• WORK TO BE COMPLETED: Pictures stay out of the copy. Retype exactly the lines below from the one with "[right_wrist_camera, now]" through the one with "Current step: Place".

Saved data entries

-- Opening Marker --

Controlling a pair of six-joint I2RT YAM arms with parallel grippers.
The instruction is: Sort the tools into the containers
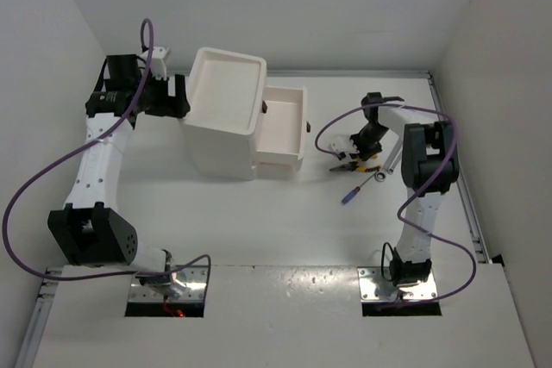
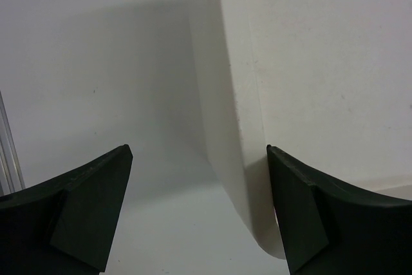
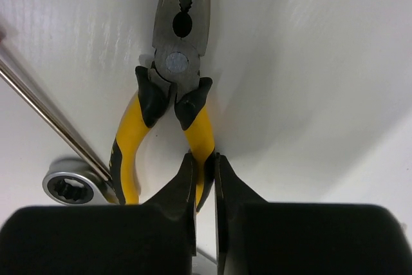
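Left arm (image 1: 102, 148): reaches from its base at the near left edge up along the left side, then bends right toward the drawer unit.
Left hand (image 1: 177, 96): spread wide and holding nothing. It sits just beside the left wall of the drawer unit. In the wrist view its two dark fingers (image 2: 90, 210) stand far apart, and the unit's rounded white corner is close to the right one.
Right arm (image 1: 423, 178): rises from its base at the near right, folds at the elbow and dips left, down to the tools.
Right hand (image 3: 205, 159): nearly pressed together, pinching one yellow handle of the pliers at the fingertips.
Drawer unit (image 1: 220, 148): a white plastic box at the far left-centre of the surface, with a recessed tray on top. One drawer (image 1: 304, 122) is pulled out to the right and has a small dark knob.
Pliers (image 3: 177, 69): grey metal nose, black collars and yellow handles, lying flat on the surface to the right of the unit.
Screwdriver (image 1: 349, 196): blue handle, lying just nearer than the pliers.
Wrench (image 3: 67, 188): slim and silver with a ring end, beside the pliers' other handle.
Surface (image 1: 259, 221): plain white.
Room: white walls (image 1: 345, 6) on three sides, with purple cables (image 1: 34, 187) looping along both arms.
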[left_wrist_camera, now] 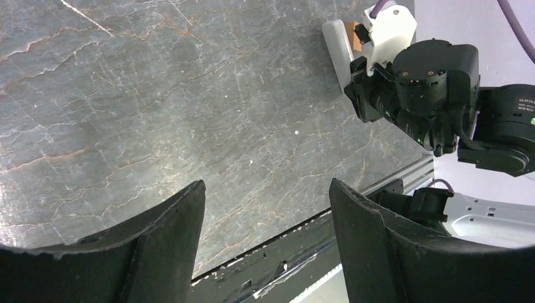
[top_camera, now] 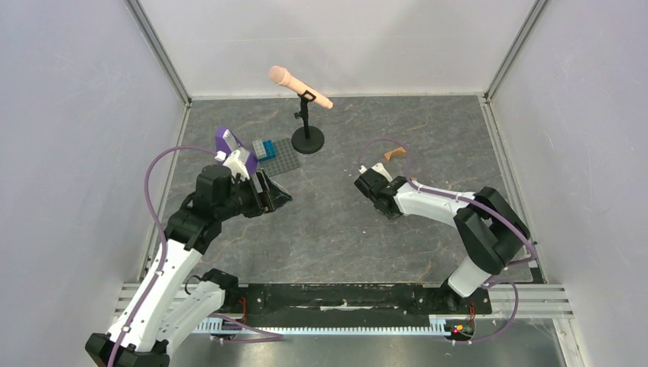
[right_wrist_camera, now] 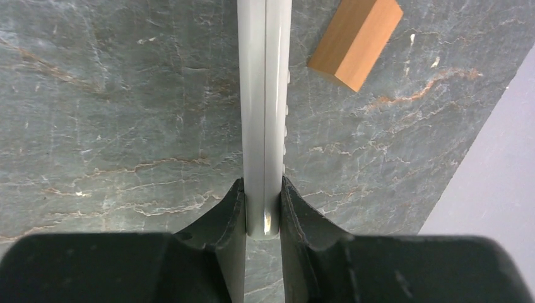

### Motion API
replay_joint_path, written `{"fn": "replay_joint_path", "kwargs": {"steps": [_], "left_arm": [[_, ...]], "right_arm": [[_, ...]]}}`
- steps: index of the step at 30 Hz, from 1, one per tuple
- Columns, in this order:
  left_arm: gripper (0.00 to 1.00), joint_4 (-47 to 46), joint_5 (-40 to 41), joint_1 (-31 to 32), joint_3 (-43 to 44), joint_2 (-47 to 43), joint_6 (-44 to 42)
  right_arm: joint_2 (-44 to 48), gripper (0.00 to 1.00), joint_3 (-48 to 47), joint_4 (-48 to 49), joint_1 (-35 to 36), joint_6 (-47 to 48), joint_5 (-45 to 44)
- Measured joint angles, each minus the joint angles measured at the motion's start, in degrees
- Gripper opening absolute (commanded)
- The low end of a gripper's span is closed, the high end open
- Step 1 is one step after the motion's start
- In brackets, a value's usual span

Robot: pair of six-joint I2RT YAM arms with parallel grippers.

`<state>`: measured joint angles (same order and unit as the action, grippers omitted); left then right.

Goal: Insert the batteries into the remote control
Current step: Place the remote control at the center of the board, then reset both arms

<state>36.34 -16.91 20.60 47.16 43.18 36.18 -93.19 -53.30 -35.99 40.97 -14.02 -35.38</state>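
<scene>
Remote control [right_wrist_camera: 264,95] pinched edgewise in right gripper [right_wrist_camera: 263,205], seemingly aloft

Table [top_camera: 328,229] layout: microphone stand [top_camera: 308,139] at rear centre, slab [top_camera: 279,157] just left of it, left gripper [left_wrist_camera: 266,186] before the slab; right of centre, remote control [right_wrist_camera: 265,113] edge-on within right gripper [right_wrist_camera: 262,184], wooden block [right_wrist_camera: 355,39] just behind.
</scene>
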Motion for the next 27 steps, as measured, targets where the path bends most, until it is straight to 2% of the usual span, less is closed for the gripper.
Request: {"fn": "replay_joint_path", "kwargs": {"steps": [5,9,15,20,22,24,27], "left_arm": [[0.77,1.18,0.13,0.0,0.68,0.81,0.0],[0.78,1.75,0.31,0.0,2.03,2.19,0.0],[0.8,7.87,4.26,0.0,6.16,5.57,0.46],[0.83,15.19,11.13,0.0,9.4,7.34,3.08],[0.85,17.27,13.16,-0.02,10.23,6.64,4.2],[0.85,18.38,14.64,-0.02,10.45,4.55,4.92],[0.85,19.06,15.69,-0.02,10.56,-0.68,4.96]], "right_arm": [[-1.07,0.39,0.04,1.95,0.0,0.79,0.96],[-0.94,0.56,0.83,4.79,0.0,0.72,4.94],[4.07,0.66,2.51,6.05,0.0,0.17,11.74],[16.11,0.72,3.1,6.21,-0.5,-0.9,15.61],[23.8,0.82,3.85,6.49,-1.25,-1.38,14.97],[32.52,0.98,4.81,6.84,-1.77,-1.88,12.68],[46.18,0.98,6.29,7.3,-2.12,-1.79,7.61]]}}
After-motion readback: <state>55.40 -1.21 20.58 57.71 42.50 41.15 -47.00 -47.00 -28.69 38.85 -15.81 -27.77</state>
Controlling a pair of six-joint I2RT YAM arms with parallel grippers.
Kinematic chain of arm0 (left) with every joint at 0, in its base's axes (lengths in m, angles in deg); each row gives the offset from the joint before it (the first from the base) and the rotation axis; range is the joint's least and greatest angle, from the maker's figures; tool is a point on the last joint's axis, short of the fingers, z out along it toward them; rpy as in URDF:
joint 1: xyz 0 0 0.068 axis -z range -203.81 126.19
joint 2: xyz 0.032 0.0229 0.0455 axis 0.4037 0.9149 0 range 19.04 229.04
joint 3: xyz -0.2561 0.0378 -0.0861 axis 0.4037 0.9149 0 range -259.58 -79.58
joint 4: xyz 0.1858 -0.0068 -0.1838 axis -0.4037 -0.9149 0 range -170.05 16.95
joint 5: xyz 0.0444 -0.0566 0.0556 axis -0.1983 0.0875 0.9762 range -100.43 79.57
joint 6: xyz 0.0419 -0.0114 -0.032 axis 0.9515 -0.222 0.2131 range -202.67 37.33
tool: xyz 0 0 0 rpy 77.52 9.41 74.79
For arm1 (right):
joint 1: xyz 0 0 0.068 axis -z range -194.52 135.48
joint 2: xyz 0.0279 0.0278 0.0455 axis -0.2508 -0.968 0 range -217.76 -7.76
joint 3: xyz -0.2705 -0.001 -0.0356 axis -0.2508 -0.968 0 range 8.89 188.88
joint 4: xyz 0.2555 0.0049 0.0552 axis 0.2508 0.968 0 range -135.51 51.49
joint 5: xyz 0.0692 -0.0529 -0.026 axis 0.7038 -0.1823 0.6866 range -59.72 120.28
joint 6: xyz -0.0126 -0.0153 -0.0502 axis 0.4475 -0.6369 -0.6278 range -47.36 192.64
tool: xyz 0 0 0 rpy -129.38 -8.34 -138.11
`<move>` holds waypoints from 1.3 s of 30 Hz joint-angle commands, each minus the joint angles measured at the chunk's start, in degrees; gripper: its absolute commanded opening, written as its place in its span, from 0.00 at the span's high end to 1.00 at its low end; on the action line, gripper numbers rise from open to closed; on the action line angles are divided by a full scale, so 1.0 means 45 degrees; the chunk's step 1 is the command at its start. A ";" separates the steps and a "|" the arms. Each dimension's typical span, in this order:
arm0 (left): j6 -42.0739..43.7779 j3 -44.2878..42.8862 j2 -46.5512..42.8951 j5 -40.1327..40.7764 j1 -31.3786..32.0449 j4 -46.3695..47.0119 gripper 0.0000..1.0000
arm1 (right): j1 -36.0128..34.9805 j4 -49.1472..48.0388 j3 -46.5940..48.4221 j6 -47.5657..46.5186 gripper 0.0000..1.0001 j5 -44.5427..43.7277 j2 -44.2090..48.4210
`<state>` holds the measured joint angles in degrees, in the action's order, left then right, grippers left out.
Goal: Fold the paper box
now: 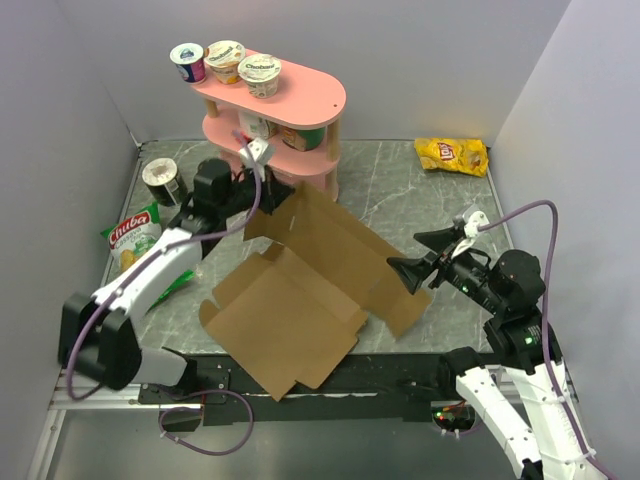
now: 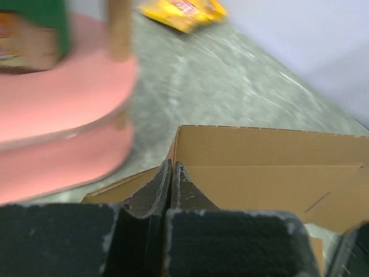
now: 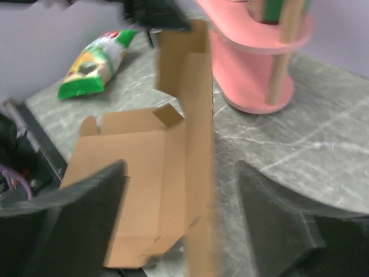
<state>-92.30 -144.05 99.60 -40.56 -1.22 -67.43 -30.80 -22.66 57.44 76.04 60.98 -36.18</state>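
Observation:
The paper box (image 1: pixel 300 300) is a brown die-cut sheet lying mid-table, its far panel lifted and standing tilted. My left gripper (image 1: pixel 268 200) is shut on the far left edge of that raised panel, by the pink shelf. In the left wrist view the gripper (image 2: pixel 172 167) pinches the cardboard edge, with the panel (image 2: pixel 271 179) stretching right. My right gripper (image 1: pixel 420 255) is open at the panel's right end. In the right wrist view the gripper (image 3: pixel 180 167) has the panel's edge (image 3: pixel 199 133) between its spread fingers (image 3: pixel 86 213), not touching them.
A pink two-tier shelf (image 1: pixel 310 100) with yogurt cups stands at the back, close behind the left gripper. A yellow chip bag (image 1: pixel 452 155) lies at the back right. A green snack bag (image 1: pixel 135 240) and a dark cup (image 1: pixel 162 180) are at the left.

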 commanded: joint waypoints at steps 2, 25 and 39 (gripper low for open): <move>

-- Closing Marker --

• SOLUTION:
[right_wrist_camera, now] 

### Motion API
replay_joint_path, written `{"fn": "replay_joint_path", "kwargs": {"steps": [_], "left_arm": [[_, ...]], "right_arm": [[_, ...]]}}`
- steps: index of the step at 30 Hz, from 1, one per tuple
- Columns, in this order:
  left_arm: gripper (0.00 to 1.00), joint_4 (-47 to 46), joint_5 (-40 to 41), joint_1 (-31 to 32), joint_3 (-43 to 44), joint_2 (-47 to 43), joint_6 (-44 to 42)
  right_arm: joint_2 (-44 to 48), gripper (0.00 to 1.00), joint_3 (-48 to 47), joint_4 (-48 to 49), joint_1 (-35 to 36), joint_6 (-47 to 48), joint_5 (-45 to 44)
- Measured joint angles, each minus the joint angles measured at the motion's start, in degrees
- Gripper opening absolute (commanded)
- The low end of a gripper's span is closed, the high end open
- Step 1 is one step after the motion's start
- In brackets, a value's usual span

Robot: pair of six-joint I2RT YAM arms with parallel grippers.

`<state>`: measured joint angles (same order and unit as the action, grippers omitted); left then right.

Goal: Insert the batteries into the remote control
Current step: Place the remote control at the center of the board, then reset both arms

Nothing else belongs in the output.